I used to joke that I went into screenwriting because it's a lot easier to force someone to sit a watch a movie for a couple of hours than read a several hundred page novel. It's a guaranteed way to get people to experience what you've written. I love when people read my work, but it's difficult to connive people into it. I feel awkward asking people if they'd like to read my screenplays and it's a pain to print off several copies of the 90+ page documents, so besides my screenwriting peers, nobody really reads much of what I write. It's frustrating sometimes. You always want people to value what you find important in yourself. Which is why every time L picks up my screenplay or begs my parents to read the silly space opera novel I wrote for NaNoWriMo I feel a wave of appreciation for my 14 year old number one fan.

Wednesday, June 03, 2009

A Plea

Dear Staff Writers,

I love your show. But. I hate when you ruin my halfway finished spec by already having used my device or my plot point or my story base. It happened for a fourth time. FOUR TIMES. Geez. This time, you destroyed my entire B story with just a simple twist to a subplot. Pretty much obliterated it.

But... I can't really be mad. Because you did it with such skill.

Why do you have to be such geniuses?

Sincerely pandering to you,
Amy

Monday, June 01, 2009

In which Amy spills about her TV writing projects --

TV writing is difficult.

I started with my spec script.

Not the actual writing of it. The research. The watching of episode after episode after episode. The reading of How-To books. The episode break downs (which I'm infinitely proud of. Our professors in screenwriting used to challenge us to do movie break downs. Heck no am I ever doing a break down of something 90 minutes or longer).
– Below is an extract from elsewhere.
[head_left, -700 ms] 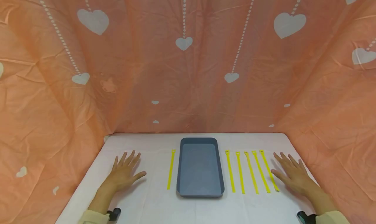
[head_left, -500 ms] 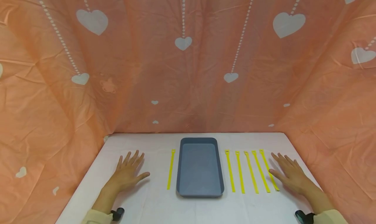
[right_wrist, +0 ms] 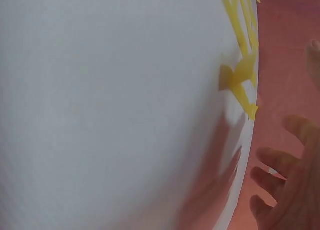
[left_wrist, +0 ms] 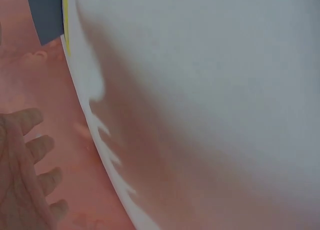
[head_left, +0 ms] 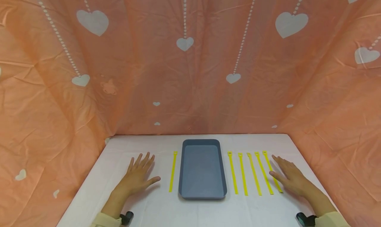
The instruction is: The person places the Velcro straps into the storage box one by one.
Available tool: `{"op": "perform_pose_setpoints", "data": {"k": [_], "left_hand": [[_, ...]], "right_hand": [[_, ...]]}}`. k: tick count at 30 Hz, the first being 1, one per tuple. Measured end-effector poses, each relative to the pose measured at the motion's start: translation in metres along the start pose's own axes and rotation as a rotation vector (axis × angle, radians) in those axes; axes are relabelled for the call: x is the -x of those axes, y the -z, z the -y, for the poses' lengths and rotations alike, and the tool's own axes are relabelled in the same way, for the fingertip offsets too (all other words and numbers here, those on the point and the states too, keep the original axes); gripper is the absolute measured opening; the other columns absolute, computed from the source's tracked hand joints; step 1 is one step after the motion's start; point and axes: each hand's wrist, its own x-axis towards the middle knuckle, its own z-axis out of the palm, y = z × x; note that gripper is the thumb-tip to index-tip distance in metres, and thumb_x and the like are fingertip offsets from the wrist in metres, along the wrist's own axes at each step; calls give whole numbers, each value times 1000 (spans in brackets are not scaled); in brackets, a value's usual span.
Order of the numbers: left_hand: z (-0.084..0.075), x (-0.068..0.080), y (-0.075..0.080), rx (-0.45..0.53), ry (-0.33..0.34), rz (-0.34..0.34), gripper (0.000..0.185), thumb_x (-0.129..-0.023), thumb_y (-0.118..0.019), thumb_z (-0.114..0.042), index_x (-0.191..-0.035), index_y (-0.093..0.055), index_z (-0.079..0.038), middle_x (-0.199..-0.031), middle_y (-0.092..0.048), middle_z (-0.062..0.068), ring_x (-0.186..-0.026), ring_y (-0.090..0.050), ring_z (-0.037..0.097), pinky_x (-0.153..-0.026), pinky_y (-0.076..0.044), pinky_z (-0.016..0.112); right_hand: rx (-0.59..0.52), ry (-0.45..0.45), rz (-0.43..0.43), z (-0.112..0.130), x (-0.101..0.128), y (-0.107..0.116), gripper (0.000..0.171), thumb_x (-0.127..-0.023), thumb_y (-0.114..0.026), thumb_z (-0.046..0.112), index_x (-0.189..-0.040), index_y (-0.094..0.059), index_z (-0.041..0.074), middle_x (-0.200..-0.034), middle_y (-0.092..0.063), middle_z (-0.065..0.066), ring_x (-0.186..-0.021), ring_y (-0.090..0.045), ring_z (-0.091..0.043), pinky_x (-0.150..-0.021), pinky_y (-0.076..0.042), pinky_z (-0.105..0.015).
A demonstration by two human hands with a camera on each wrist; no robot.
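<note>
My left hand [head_left: 137, 177] lies flat on the white table [head_left: 154, 207], fingers spread and holding nothing, with its thumb pointing toward the single thin yellow plastic strap [head_left: 172, 171] that lies just left of the shallow grey-blue rectangular plastic tray [head_left: 202, 195]. My right hand [head_left: 289, 178] is flat and open too, fingers straight, and its thumb and forefinger lie against or over the outermost strap in the row of five yellow straps [head_left: 252, 173] to the right of the tray. The tray sits between the two groups, with nothing in it that I can see.

The risk I see is on the right. The five straps lie close together and almost parallel, and they look thin and light. If I drag my fingers sideways to lift the outer one, I could nudge its neighbour or skew the whole row. A flat strap on a smooth top is also hard to pinch, so my fingertips may slide over it or push it toward the table's near edge.

On the left, the lone strap lies just beside the tray wall, so a careless sweep could push it against or under the rim.
</note>
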Motion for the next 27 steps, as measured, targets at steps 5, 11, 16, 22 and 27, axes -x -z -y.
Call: {"op": "perform_pose_setpoints", "data": {"k": [5, 11, 16, 22, 27], "left_hand": [[-7, -2, -2, 0, -17, 7, 96, -98, -68, -64, -166, -38, -5, -173, -29, 24, -160, -17, 54, -127, -5, 74], [-17, -3, -4, 7, -25, 14, 101, -97, -68, -66, -168, -33, -3, -175, -25, 23, -161, -15, 52, -128, -5, 73], [-27, -5, -4, -6, -35, 33, 101, -98, -66, -67, -168, -32, -3, -175, -24, 22, -162, -14, 50, -129, -5, 71], [-37, -9, -7, -32, -47, 77, 102, -98, -62, -70, -169, -30, -4, -176, -22, 21, -163, -12, 49, -130, -4, 69], [-48, -11, -11, -20, -69, 89, 103, -98, -62, -71, -169, -30, -3, -176, -22, 21, -163, -13, 49, -130, -5, 69]], "right_hand": [[-18, 21, -21, 3, -2, -1, 79, -106, -66, 43, -164, -37, -2, -159, -38, -42, -143, -35, -66, -111, -29, -81], [-39, 22, -32, 4, -4, -2, 77, -106, -67, 40, -160, -40, -7, -157, -42, -41, -141, -37, -66, -109, -32, -81], [-90, 2, -30, 6, -4, -4, 77, -106, -68, 40, -159, -41, -9, -156, -41, -42, -142, -35, -66, -110, -30, -81], [-115, -39, -19, 8, -4, -5, 78, -105, -68, 41, -159, -40, -8, -151, -47, -42, -141, -36, -65, -110, -30, -82], [-134, -40, -38, 12, -4, -4, 72, -106, -69, 37, -155, -44, -8, -141, -57, -39, -136, -45, -61, -108, -36, -78]]}}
The thing with my spec script was I kept having to come up with a different idea. I had a great story. I was excited about it and felt it fit the show well and was fairly sure I could execute it well. Then I was skimming episode summaries of seasons I had yet to see - and found a nearly matching logline. I have yet to see the episode - it could play out completely differently - but why bother? I was ruminating on a second idea when that one was also blown out of the water by another episode.

But, dear readers, third time's the charm. Finally I had an excellent medical premise for the script. The story aspect needed some work. It still does. I'm hammering out my outline. I have never felt like the outline was as important as I do now right now for this spec. Maybe it's because I made those episode breakdowns. Maybe it's because I saw how tightly structured the episodes. It's tough, finding the ultimate balance between being new and inventive and outstanding and demonstrating that I know the structure and story and tone of the show. I have still not actually started writing the episode, which is bad news since I want to have it finished before the end of the month.

And then there's the pilot.

Oh the pilot. The pilot that I had no real intentions of writing because I had no real ideas for it. But I had an idea. And I sat down the other day. And I wrote. And I wrote seven pages in one day, which is more than I've written in one sitting since the last time I had a deadline. No outline. Vague understanding of what I wanted to accomplish in the episode. Now I'm on page 15 or something, and I'm quite happy with it, especially as a first ditch effort at a pilot.

The paranoia that's setting in (there's always paranoia, you know), is that what I find interesting and engaging is bo-o-or-ing. It constantly gets rammed into writers that audiences are abnormally advanced when it comes to... being an audience. They've seen countless stories, they know the plot twists, they're looking for the red herrings. It's your job as a writer to stay ahead of them. It's not an easy race.

But right now, I'm just looking forward to the challenge of finishing these scripts.